Google uses machine learning for ad frequency control, and third-party cookie tracking is completely cool
Google announced on Tuesday that it would launch an ad frequency control tool for non-dependent cookies for its DSP platform, Display and Video360 (DV360), in the coming weeks.The company also said it plans to add the tool to Google Ads in the future.
The tool uses machine learning to analyze traffic patterns when third-party cookies are available, and then builds models to predict traffic patterns without cookies.
"This allows us to estimate how users are accessing different media that use Google Ad Manager to push the same ads.When there are no third-party cookies, we are able to optimize the frequency with which ads are placed to our users.Raheul Srinivasan, Google's advertising privacy product manager, said in a statement.
However, industry reviews say this feature is a far from a real solution to the problem of limiting the frequency of online advertising.
On the one hand, this is the frequency limit within the Google system, not across platforms and devices, which is for marketersis the key issue.Also, it uses modeling data instead of tracking the number of ad exposures a user receives for true frequency control.
Simon Harris, head of sales for MayyHive europe, the Middle East and Africa, says: "Marketers tend to be sceptical about the products of the probability model , as ID analysis has always been , because they can be difficult to verify.”
Earlier this year, Apple unveiled a solution to the "attribution chaos" problem on Safari that, like Google, requires marketers to accept the platform's machine learning without seeing any user's individual level of data.

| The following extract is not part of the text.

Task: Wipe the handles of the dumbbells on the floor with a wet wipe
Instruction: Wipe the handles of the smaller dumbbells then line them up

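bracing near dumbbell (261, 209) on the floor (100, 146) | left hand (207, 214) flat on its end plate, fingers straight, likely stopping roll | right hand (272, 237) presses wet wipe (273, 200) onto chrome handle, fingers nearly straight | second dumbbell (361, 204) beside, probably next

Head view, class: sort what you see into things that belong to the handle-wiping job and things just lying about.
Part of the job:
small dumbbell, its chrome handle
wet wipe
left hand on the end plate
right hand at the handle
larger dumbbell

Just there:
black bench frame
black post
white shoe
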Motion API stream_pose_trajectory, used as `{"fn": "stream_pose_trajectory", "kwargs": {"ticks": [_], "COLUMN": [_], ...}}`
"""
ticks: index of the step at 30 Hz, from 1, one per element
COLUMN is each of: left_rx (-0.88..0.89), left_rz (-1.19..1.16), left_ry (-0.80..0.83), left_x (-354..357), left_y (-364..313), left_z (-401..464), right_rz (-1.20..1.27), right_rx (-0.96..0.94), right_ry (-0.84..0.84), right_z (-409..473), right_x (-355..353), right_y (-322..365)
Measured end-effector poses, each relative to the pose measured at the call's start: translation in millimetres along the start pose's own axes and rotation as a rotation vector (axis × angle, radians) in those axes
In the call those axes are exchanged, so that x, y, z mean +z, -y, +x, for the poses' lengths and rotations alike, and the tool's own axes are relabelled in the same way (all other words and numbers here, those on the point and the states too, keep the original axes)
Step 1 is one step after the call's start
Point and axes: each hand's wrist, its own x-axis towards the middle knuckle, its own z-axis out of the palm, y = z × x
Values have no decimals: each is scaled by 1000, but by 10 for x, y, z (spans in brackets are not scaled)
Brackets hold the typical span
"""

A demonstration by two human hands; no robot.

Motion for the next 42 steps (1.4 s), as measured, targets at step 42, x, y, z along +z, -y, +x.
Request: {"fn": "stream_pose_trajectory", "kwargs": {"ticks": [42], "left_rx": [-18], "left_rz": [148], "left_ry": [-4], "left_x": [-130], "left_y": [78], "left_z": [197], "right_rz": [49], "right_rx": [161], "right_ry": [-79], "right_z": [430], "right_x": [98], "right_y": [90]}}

However, in browser environments such as Safari and Chrome, where machine learning is built into the DSP platform is useful because third-party cookie orientation is not available, Harris said, "I expect that more tools for probability model classes will be available in the future when we want to balance advertisers' need for addressability with consumer demand for privacy."
'Google will not integrate data signals such as IP addresses into the tool because it could have an impact on user orientation,' Srinivasan wrote.IP addresses are useful for frequency restrictions, but users do not have the right to opt-out clauses as they do cookies to protect privacy.